TO DO — Text in the records must be reproduced exactly, and pictures must be skipped.
────────
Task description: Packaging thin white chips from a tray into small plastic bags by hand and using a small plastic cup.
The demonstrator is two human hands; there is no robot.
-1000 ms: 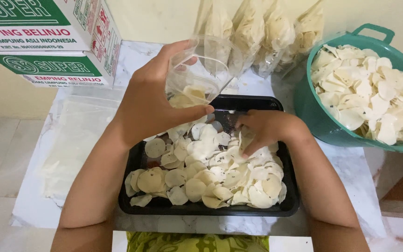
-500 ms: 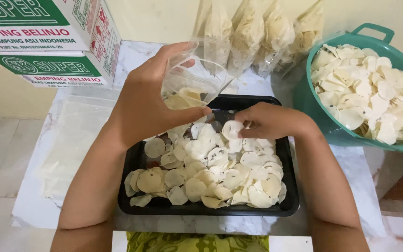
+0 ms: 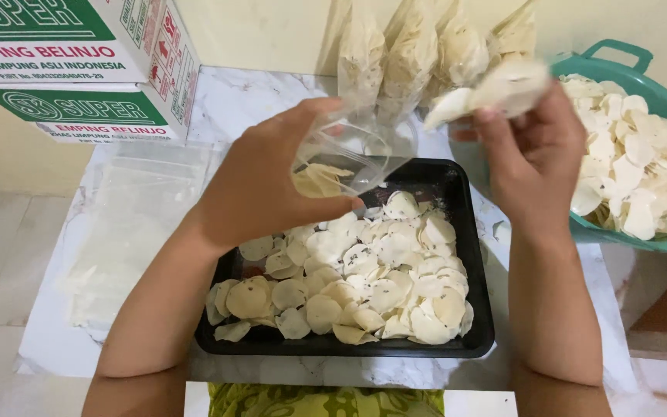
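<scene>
My left hand (image 3: 268, 181) holds a small clear plastic bag (image 3: 353, 158) open above the black tray (image 3: 476, 309); a few pale chips lie in the bag's bottom. My right hand (image 3: 534, 154) is raised to the right of the bag, gripping a stack of flat white chips (image 3: 496, 89) between thumb and fingers, blurred by motion. The tray below is heaped with thin round cream-coloured chips (image 3: 364, 278).
A teal colander basket (image 3: 658, 93) full of white chips stands at the right. Several filled clear bags (image 3: 418, 54) lean against the wall behind. Green-and-white cardboard boxes (image 3: 79, 69) sit at the back left, and a pile of empty plastic bags (image 3: 129, 224) lies left of the tray.
My right hand has lifted off the tray with a stack of chips and now sits level with the bag's mouth. The left hand has kept the bag in place.
</scene>
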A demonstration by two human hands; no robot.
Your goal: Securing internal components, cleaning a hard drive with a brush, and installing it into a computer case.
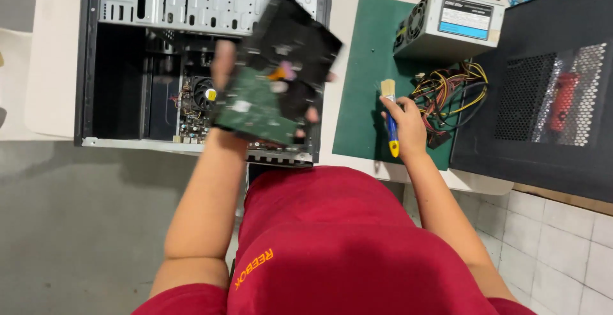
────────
SOLUTION TO THE EXERCISE —
Task description: Packaging thin white chips from a tray into small plastic bags by hand and using a small plastic cup.
The demonstrator is two human hands; there is no robot.
-1000 ms: 
-500 ms: 
+0 ms: 
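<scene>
My left hand (image 3: 268, 181) holds a small clear plastic bag (image 3: 353, 158) open above the black tray (image 3: 476, 309); a few pale chips lie in the bag's bottom. My right hand (image 3: 534, 154) is raised to the right of the bag, gripping a stack of flat white chips (image 3: 496, 89) between thumb and fingers, blurred by motion. The tray below is heaped with thin round cream-coloured chips (image 3: 364, 278).
A teal colander basket (image 3: 658, 93) full of white chips stands at the right. Several filled clear bags (image 3: 418, 54) lean against the wall behind. Green-and-white cardboard boxes (image 3: 79, 69) sit at the back left, and a pile of empty plastic bags (image 3: 129, 224) lies left of the tray.
My right hand has lifted off the tray with a stack of chips and now sits level with the bag's mouth. The left hand has kept the bag in place.
</scene>
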A demonstration by two human hands; no robot.
Your goal: Securing internal components, cleaning a hard drive with a brush, and installing it into a computer case.

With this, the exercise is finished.